2014 WOMEN’S PACIFIC-12 (PAC-12) CONFERENCE CHAMPIONSHIPS FAN GUIDE
- Dates: Wednesday February 26th – Saturday March 1st; Prelims at 11AM, Finals 6PM
- Location: Weyerhaeuser King County Aquatic Center (Pacific Time Zone)
- Defending Champion: Stanford (Results.)
- Live Results: Available.
- Live Video (If available): Not at the moment
- Championship Central (sort of)
The meat of the 2014 Pac-12 Women’s Swimming & Diving Championships got underway on this morning in Federal Way, Washington with the women’s 500 free, 200 IM, 50 free and 3-meter springboard diving events. The finals of those events will be contested tonight, in addition to the 200 freestyle relay.
This meet didn’t really have a clear tone in the first two sessions like some of the other meets this weekend (Big Ten, ACC), and so we’ll look for that in tonight’s finals. Partially, that’s been because of how balanced this meet was on the first night, and was again on Thursday in the early session.
Cal and Stanford are tied as of last night at 120 points for first. USC is in third at 108 points.
500 Freestyle
Missy Franklin was the winner here tonight, finishing well ahead of the field at 4:35.73. That is a new PAC-12 Meet Record, but just off the 4:34.48 PAC-12 Record. Missy cut nearly seven seconds from her time this morning, and is just off her 4:34.63 performance from earlier this season.

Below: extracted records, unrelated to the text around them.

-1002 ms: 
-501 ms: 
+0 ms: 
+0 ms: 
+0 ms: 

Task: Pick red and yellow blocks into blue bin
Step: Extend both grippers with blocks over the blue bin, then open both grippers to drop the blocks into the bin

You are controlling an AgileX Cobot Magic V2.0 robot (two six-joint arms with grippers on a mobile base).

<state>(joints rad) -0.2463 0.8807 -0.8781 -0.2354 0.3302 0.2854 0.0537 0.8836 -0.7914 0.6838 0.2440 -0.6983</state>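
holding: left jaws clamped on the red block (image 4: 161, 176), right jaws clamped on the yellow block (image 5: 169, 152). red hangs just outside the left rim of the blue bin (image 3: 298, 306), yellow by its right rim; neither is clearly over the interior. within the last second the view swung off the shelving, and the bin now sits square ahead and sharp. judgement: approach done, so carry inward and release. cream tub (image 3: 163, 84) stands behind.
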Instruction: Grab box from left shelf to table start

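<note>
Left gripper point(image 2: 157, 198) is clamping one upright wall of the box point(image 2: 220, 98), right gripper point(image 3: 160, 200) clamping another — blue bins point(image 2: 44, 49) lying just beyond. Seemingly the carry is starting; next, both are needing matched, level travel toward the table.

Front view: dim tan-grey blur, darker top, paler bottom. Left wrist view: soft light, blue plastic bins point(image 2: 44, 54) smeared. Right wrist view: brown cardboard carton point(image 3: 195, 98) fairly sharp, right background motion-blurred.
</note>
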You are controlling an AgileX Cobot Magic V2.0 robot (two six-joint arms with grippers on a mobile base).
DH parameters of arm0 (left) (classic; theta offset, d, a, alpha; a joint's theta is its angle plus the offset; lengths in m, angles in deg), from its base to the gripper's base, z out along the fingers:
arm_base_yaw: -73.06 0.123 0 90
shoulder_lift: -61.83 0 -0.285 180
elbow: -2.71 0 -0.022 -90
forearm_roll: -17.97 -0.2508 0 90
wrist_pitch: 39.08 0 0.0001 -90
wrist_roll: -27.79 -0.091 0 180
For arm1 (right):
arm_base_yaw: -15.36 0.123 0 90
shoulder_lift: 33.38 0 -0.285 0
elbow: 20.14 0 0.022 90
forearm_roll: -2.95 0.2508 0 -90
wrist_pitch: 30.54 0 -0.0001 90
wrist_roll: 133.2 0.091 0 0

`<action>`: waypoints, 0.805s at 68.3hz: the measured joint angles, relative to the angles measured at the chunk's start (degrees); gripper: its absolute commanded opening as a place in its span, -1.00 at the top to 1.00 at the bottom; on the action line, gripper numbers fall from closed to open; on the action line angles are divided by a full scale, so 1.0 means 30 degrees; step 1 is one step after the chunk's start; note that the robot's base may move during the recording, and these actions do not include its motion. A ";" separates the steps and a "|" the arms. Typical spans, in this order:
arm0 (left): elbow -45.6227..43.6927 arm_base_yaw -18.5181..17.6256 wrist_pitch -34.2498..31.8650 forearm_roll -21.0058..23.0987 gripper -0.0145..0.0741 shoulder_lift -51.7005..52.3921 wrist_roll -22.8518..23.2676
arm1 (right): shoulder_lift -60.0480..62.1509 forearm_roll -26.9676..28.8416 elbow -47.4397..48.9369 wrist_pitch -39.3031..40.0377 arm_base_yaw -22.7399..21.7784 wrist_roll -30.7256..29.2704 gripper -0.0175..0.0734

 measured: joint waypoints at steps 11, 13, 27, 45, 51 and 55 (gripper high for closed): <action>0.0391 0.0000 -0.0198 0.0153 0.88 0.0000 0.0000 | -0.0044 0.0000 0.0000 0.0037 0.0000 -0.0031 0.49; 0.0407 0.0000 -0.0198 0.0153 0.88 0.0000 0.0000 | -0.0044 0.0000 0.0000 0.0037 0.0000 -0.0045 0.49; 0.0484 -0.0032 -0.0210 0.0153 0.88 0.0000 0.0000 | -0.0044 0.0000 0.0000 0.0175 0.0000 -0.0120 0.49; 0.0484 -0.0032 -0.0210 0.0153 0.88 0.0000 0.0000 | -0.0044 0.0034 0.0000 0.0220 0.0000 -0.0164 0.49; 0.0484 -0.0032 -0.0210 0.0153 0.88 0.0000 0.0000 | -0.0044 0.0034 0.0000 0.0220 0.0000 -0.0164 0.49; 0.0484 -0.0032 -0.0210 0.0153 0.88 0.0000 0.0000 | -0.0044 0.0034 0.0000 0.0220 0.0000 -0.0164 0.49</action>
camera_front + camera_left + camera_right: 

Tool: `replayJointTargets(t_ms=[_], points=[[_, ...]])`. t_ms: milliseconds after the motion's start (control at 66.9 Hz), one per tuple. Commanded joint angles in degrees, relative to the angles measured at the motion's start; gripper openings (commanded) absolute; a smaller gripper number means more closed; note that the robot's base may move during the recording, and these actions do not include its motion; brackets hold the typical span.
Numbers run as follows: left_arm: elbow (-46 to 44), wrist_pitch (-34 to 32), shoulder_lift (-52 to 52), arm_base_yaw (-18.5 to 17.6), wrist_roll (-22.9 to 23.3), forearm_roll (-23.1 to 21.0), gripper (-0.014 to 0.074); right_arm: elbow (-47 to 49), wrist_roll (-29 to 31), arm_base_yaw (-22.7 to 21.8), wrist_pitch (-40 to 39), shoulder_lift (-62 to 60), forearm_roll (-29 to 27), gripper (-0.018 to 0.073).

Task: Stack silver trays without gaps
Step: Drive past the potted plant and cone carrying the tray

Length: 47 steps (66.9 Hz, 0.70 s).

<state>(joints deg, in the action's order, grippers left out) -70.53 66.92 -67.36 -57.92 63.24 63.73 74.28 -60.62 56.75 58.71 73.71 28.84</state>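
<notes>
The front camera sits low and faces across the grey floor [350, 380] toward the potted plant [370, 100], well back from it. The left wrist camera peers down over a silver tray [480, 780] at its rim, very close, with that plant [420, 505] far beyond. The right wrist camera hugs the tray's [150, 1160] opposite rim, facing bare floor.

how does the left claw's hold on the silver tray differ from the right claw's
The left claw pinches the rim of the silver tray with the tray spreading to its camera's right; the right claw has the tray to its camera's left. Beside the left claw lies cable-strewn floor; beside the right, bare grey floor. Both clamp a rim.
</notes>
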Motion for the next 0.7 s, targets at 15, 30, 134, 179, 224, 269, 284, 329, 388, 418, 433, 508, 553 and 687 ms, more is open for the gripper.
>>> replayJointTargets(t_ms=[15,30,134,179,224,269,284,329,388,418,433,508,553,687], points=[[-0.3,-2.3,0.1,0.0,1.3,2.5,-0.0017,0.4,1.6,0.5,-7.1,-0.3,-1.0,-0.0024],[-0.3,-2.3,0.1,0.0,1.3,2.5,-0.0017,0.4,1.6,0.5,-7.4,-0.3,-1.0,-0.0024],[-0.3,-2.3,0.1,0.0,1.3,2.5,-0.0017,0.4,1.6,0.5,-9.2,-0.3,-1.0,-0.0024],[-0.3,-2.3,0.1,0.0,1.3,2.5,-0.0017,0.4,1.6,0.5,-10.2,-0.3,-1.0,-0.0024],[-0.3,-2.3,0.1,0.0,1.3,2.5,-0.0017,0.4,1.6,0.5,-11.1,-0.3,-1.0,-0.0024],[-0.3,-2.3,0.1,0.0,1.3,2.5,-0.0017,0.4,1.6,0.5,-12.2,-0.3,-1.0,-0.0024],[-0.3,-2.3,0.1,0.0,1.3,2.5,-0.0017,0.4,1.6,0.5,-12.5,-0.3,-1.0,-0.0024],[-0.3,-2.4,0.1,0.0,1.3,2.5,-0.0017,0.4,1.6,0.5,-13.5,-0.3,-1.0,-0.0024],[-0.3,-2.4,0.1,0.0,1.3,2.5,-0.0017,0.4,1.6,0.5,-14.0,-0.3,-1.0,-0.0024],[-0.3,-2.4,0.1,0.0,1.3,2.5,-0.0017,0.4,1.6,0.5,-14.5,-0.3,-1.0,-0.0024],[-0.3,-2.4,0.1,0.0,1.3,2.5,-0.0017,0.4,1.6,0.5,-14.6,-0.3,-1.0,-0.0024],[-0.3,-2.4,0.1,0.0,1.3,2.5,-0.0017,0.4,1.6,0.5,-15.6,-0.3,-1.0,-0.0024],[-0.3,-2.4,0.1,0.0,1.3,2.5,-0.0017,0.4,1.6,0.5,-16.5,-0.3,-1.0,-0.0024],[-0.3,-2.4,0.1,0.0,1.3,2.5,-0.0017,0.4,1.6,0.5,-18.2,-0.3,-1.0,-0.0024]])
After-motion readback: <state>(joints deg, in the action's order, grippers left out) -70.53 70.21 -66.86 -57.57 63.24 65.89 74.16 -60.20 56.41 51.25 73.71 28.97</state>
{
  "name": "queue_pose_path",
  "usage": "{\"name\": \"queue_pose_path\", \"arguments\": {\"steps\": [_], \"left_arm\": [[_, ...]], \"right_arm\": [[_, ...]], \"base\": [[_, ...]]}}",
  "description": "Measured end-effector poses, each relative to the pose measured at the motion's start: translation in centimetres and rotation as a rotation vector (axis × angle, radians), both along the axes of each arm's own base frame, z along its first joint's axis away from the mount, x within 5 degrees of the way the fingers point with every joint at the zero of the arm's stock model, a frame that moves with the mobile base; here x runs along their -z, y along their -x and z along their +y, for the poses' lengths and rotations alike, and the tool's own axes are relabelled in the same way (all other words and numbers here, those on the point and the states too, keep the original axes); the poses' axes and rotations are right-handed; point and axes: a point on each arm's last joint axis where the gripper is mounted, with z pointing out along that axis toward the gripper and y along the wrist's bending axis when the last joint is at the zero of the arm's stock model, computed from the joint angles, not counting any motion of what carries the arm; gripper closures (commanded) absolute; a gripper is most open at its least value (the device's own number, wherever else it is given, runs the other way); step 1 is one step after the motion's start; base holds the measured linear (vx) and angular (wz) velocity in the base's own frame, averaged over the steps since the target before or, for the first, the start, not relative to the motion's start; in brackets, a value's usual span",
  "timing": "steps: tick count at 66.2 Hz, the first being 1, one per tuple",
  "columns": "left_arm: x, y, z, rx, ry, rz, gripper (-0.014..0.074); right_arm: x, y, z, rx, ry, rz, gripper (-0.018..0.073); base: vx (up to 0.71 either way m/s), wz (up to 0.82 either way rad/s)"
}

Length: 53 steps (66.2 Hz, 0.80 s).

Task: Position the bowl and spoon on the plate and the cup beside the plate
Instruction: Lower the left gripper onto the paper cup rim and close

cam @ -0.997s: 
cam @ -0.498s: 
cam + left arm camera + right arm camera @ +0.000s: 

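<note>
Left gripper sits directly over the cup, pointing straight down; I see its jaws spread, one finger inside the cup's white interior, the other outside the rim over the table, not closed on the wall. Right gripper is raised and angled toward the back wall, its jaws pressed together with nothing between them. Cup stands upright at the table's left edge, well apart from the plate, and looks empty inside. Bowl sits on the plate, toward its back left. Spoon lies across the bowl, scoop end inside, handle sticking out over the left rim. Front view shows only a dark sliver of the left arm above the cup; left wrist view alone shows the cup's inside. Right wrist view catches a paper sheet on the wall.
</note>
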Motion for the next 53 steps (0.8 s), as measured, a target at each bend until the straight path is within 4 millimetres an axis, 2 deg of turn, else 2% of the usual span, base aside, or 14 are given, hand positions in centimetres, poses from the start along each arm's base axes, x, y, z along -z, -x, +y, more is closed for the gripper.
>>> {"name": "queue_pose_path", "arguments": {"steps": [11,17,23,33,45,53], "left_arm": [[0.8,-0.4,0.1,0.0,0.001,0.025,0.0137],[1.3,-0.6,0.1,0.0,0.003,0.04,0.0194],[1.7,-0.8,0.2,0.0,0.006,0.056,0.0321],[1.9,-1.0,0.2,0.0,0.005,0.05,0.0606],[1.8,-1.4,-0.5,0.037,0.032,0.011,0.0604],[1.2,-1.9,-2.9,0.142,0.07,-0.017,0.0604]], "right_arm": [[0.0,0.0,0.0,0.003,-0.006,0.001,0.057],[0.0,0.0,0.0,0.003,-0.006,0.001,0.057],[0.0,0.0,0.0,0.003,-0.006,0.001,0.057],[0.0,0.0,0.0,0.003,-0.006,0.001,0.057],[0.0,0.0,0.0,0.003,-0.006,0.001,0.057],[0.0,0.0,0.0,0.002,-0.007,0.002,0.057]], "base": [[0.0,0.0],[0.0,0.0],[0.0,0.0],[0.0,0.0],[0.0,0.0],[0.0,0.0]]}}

Her teammate Melanie Klaren was sixth, 4:42.09.
Bonnie Brandon was second for Arizona at 4:38.45. Chelsea Chenault making her freshman debut in the PAC-12 for USC was third, 4:39.30.
Oregon State’s Samantha Harrison made a big drop today, seeded at 4:46, dropped at the way down to 4:40.30 after tonight. That will definitely secure her a spot at NCAAs in March.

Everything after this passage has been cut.